Click here to go to the US Drought Monitor website. Here’s an excerpt:

This Week’s Drought Summary

During this U.S. Drought Monitor (USDM) week, a strong high pressure ridge was anchored over the southeastern contiguous U.S. (CONUS) while an upper-level trough dominated the West. This pattern set up a southwesterly flow across the central part of the country, which funneled moist and unstable air from the Gulf of Mexico into the Plains. Pacific weather systems moving in the jet stream flow plunged into the western trough, bringing precipitation and cooler-than-normal temperatures to much of the country from the Rockies westward. The weather systems intensified as they moved into the Plains, triggering another week of severe weather and heavy flooding rains. Two or more inches of precipitation occurred across the Plains to Midwest and in upslope areas of Montana and Wyoming, with locally 5 inches or more. Weekly precipitation was wetter than normal across much of the Southwest, and from much of the Great Plains to Great Lakes. Half an inch to locally 2 inches was observed from the central Appalachians to New England, but these amounts were mostly below normal. The week ended up drier than normal across western Washington, northern Idaho and northern Montana, southern Arizona, most of New Mexico, and central to southern Texas. The subtropical high kept the Southeast drier and warmer than normal, with record high temperatures reported. As a result of this weather pattern, drought contracted in Oregon, Wyoming, and the central Plains, but expanded in the northern Rockies, Texas, the Tennessee Valley, and the Southeast…

High Plains

The central to northern Plains received 2 or more inches of precipitation across a large area from Kansas to Wyoming and southern Montana, with 5 or more inches measured in Kansas and Nebraska. An inch to 2 inches occurred to the north and in parts of Wyoming, with less than a half inch measured in southwest Wyoming and northwest North Dakota to north central Montana. The precipitation deleted D0 in southwest Nebraska and D1 in the Big Horn Mountains of Wyoming and shrank the surrounding D0. But D0 expanded across the northwest corner of North Dakota into northeast Montana where 90-day precipitation deficits were notable. Windy conditions and sparse rain have dried soils in Daniels and Sheridan Counties in Montana, with fire risk increasing. Soils were drying in northern North Dakota and some sloughs and ponds had low water levels. An inch or more of rain this week prevented the expansion of D0 and addition of D1 in northern North Dakota this week, but it may be considered for next week…

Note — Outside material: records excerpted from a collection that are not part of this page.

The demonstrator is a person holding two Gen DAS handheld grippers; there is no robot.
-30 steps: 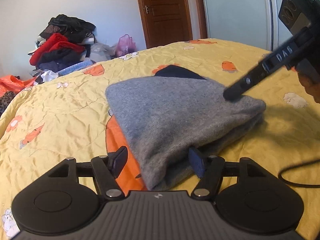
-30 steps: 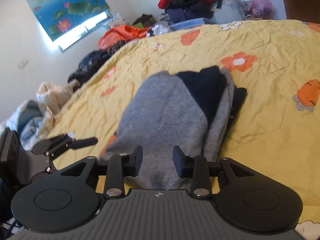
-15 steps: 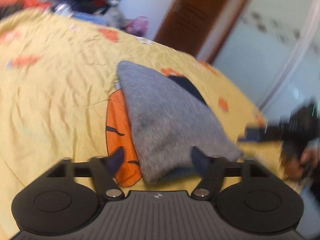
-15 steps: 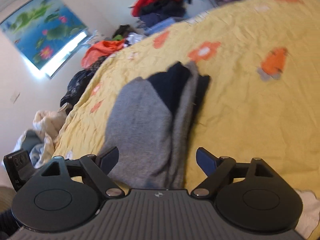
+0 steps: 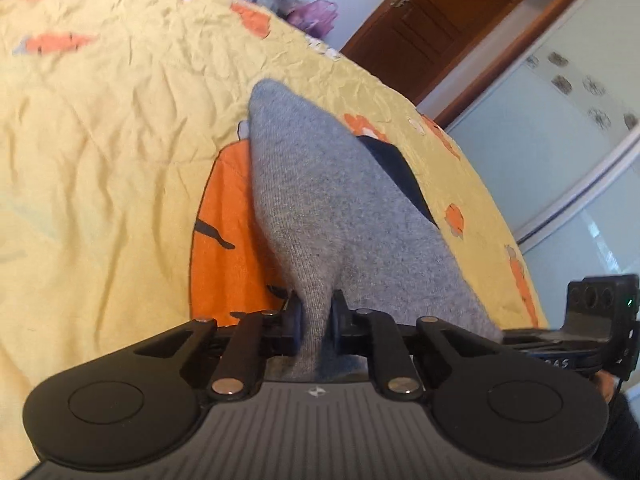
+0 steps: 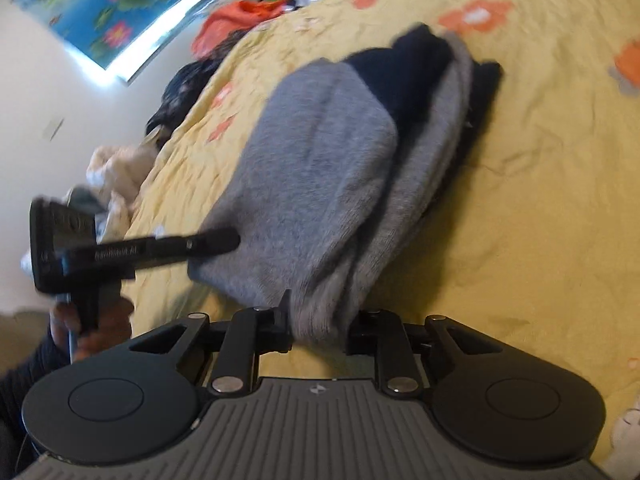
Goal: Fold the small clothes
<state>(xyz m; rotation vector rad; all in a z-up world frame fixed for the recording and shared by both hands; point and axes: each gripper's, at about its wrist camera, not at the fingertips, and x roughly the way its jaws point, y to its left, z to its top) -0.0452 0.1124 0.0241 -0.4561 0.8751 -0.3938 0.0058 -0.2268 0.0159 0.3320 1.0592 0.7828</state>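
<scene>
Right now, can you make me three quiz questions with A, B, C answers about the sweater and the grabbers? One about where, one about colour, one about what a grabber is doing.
1. Where does the grey sweater lie?
A. on a yellow bedspread
B. on a wooden floor
C. in a basket

2. What colour is the cloth that peeks out of the sweater's folds?
A. pink
B. dark navy
C. green

3. What is the left gripper doing?
A. hanging open above the bed
B. holding a hanger
C. pinching the sweater's edge

Answers:
1 A: the yellow bedspread with orange prints spreads all around the sweater.
2 B: the dark navy cloth shows at the far end.
3 C: its fingers are shut on a bunch of grey knit.
</scene>
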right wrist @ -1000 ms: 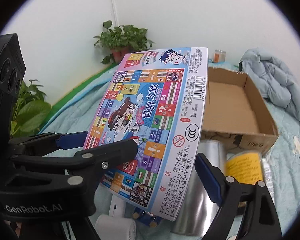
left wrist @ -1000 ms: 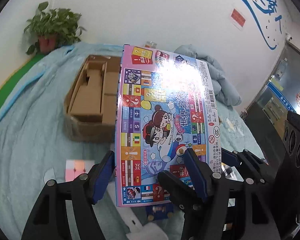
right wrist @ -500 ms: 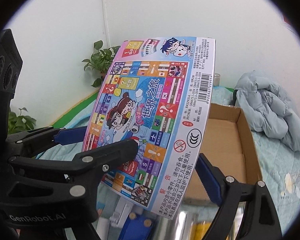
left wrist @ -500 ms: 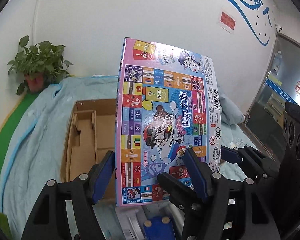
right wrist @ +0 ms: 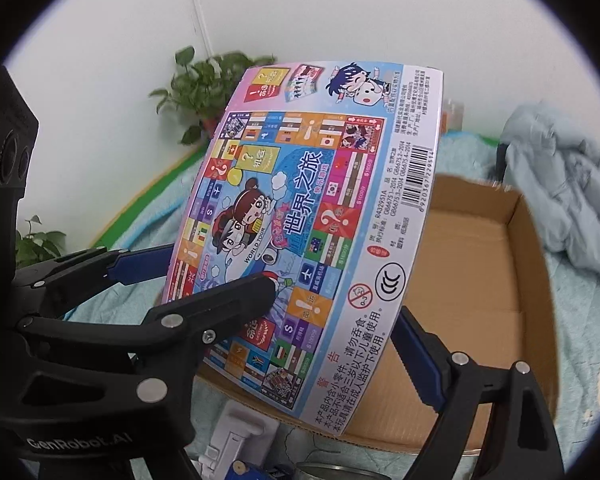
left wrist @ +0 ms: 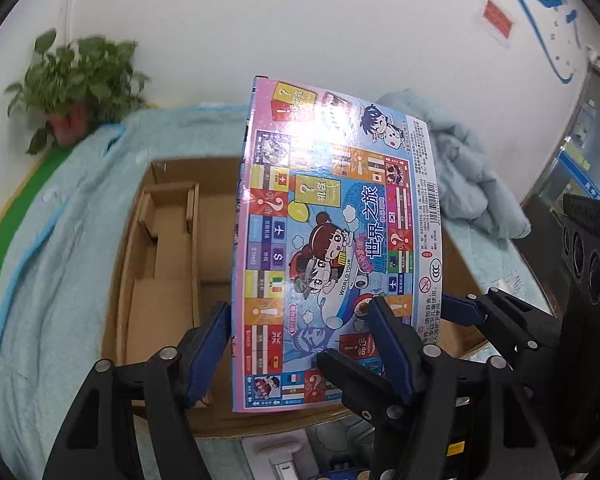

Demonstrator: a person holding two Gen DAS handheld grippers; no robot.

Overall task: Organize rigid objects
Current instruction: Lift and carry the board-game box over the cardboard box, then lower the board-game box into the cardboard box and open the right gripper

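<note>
Two claws, left (left wrist: pixel 300 344) and right (right wrist: pixel 336 316), clamp the "WORLD TOUR" game box (left wrist: pixel 336 240) above a cardboard carton (right wrist: pixel 480 272).

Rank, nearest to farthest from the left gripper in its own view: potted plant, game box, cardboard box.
1. Game box: between the fingers of the left gripper, whose jaws are closing.
2. Cardboard box: open, just beyond and below.
3. Potted plant: far left, by the wall.

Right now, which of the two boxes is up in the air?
The colourful game box, clamped between both tools. The brown cardboard box sits open on the blue blanket beneath it.
</note>
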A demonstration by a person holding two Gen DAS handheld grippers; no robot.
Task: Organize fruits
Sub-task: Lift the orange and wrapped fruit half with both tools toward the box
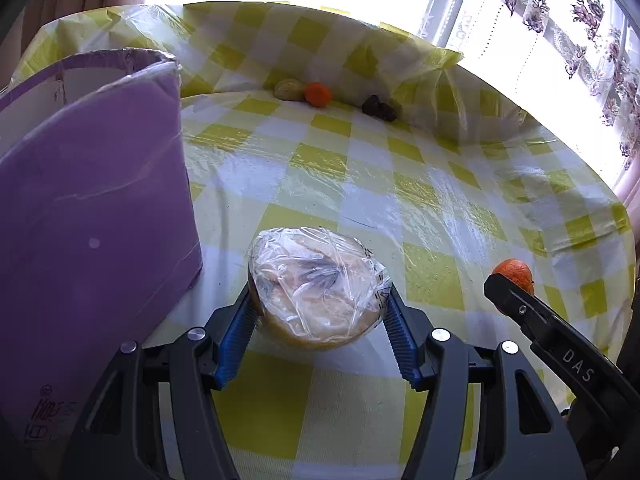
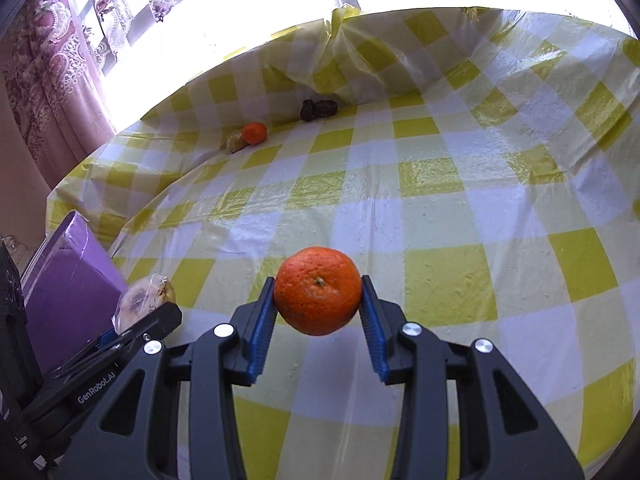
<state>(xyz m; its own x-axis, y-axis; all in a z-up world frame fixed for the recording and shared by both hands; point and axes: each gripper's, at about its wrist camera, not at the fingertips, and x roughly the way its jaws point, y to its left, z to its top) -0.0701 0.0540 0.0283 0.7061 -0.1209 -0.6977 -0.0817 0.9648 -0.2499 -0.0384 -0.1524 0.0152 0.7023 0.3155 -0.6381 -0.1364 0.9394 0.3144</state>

D0-D1 remained in parts of Arizona and New Mexico, and D0 remained in southern California, both reflecting long-term dryness which has built up over the last 5 to 6 years (and low reservoirs in southern California), and in Washington to northwest Oregon. Precipitation was above normal in southeast Oregon at most time scales, so the D0 there was deleted. But in western Washington to northwest Oregon, this week was dry and most of the last 1 to 2 years have been drier than normal, mountain snowpack was diminished from normal values for this time of year, and streamflow was much below normal to record low. D0-D1 here reflected these conditions for now, but D2 may be needed if conditions worsen. D0-D1 expanded in the Rockies of northeast Oregon, far northern Idaho, and northwest Montana where streamflow and precipitation and SPI values for the last 4 months were low…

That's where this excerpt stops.